On Friday, February 2nd, Jos Twisk held his inaugural address at the occasion of his appointment as a full professor applied biostatistics of longitudinal research at VU University,
Amsterdam, entitled (my translation):

Applied biostatistics: be swayed by the issues of the day or sustain ancient traditions?

It was a very amusing lecture, in which he brought up several methodological issues.

I will bring up these issues here once more as subsequent entries to this weblog and give my personal comments.

One of today's issues is `multiple imputation', introduced by Rubin in the nineties of the previous century (see for instance: Rubin, 1987/2004). Jos showed how results of multiple
imputed data sets have to be combined to get a composite result. His conclusion was:
don't impute if it can be avoided and certainly don't do it several times.

In general, I agree with the first part of that advice, but this is not realistic in real life. Techniques like repeated measurement analysis of (co-)variance require complete
data sets and one missing observation of a patient will cause the whole case to be left out from the analysis.

One can, of course, use multilevel analysis instead, but this is difficult if a complex factorial design with several covariates has to be analyzed. It takes away the possibility to use analysis of variance in a quick-and-dirty way to get rid of uninfluential covariates/factors (confounders).

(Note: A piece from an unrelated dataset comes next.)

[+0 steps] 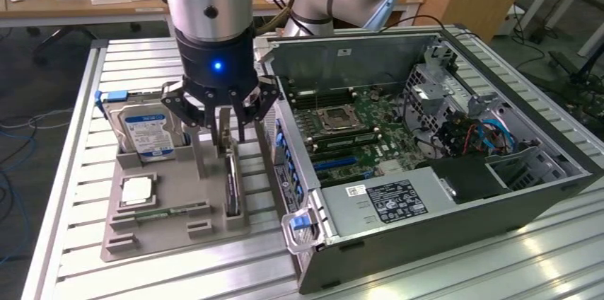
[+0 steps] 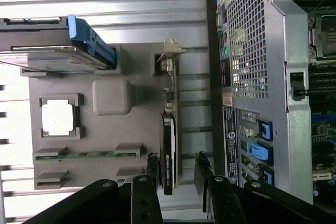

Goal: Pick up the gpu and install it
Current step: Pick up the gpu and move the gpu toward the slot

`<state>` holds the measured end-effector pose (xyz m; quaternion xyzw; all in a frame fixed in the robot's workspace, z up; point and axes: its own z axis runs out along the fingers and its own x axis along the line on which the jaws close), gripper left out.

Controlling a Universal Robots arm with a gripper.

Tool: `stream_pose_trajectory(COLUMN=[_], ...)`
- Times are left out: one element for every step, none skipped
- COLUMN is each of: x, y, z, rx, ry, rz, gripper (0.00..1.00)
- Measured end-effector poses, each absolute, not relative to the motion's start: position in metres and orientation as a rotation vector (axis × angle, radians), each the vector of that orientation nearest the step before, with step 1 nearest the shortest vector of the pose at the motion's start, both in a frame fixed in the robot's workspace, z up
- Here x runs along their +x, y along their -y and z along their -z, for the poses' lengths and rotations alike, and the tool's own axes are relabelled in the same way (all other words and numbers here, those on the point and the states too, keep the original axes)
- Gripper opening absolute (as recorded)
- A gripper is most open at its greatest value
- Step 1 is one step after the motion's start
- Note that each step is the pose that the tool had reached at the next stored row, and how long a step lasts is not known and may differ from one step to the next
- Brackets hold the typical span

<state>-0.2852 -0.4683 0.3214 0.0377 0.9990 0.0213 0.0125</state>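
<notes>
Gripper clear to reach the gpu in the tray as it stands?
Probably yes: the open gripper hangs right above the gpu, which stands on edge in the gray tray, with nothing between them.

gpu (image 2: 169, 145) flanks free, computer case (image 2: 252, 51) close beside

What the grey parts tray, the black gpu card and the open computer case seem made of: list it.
Flat grey parts tray: probably plastic, matt, one even colour, moulded blocky holders.
Thin black gpu card: circuit board edge, glossy dark shroud, likely plastic.
Open grey computer case: sheet metal, dull sheen, folded edges, perforated panel.
</notes>
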Motion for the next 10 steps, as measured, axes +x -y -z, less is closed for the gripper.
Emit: stream_pose_trajectory(x=[-0.285, -0.285, -0.285, -0.285, -0.285, -0.285, -0.285, -0.285, -0.285, -0.285], y=[0.468, 0.468, 0.468, 0.468, 0.468, 0.468, 0.468, 0.468, 0.468, 0.468], z=[-0.32, -0.318, -0.316, -0.314, -0.312, -0.31, -0.309, -0.307, -0.305, -0.303], rx=[0.118, 0.118, 0.118, 0.118, 0.119, 0.12, 0.121, 0.122, 0.122, 0.123], ry=[-3.114, -3.114, -3.114, -3.114, -3.114, -3.114, -3.113, -3.113, -3.113, -3.113], rz=[-0.066, -0.066, -0.066, -0.066, -0.066, -0.066, -0.066, -0.066, -0.066, -0.066], gripper=[0.42, 0.42, 0.42, 0.42, 0.42, 0.42, 0.42, 0.42, 0.42, 0.42])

Instead, I prefer to multiply (three times, as Rubin suggests, not five as Jos did in his deterrent) imputate anyway but use only one of the imputed data sets for the whole data analysis process.
Only when the analysis process is finished, the essential results are replicated using the other two data sets.

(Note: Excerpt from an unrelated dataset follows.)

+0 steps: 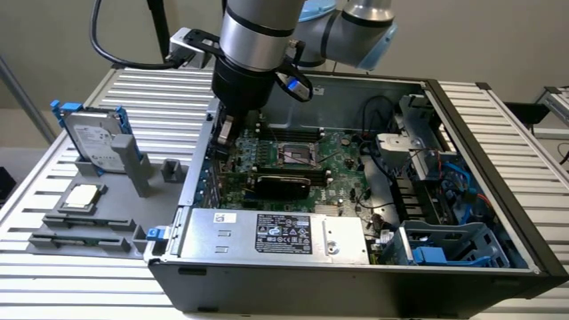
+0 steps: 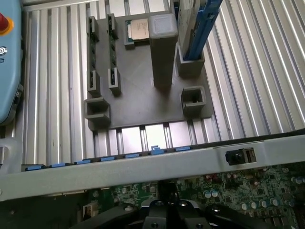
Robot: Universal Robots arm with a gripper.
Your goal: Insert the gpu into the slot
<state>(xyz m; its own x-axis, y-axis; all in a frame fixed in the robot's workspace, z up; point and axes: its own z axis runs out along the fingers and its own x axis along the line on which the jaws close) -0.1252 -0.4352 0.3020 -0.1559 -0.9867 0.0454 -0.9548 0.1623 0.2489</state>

Four extra remarks about this suggestion:

  1. Apart from a comparison with the two other imputed data sets, a complete case analysis should be done and the results compared.
  2. Rubin's original proposal was aimed at parameter estimation. By pooling the results in a clever way combined parameters are optained in which the variance due to imputation is taken into account. However, we are usually not interested in estimation. In the above procedure, we only check whether the imputation procedure influences the effects of interest.
  3. The above procedure does not serve as a check on the assumption of ignorability of nonresponse (`missing at randon'), since nothing much can be derived from the data set concerning the distribution of nonresponse.
  4. Note that there is a publication problem. One can not publish results that are based on heavily imputed data sets derived from a raw data set with a large percentage of missings, unless the results are more or less the same as those obtained from the complete case analysis. In that case, reporting the results from the raw data set is preferable.

Herman

Daniel B. Rubin (1987). Multiple Imputation for Nonresponse in Surveys. New York: Wiley. (Reprinted in 2004).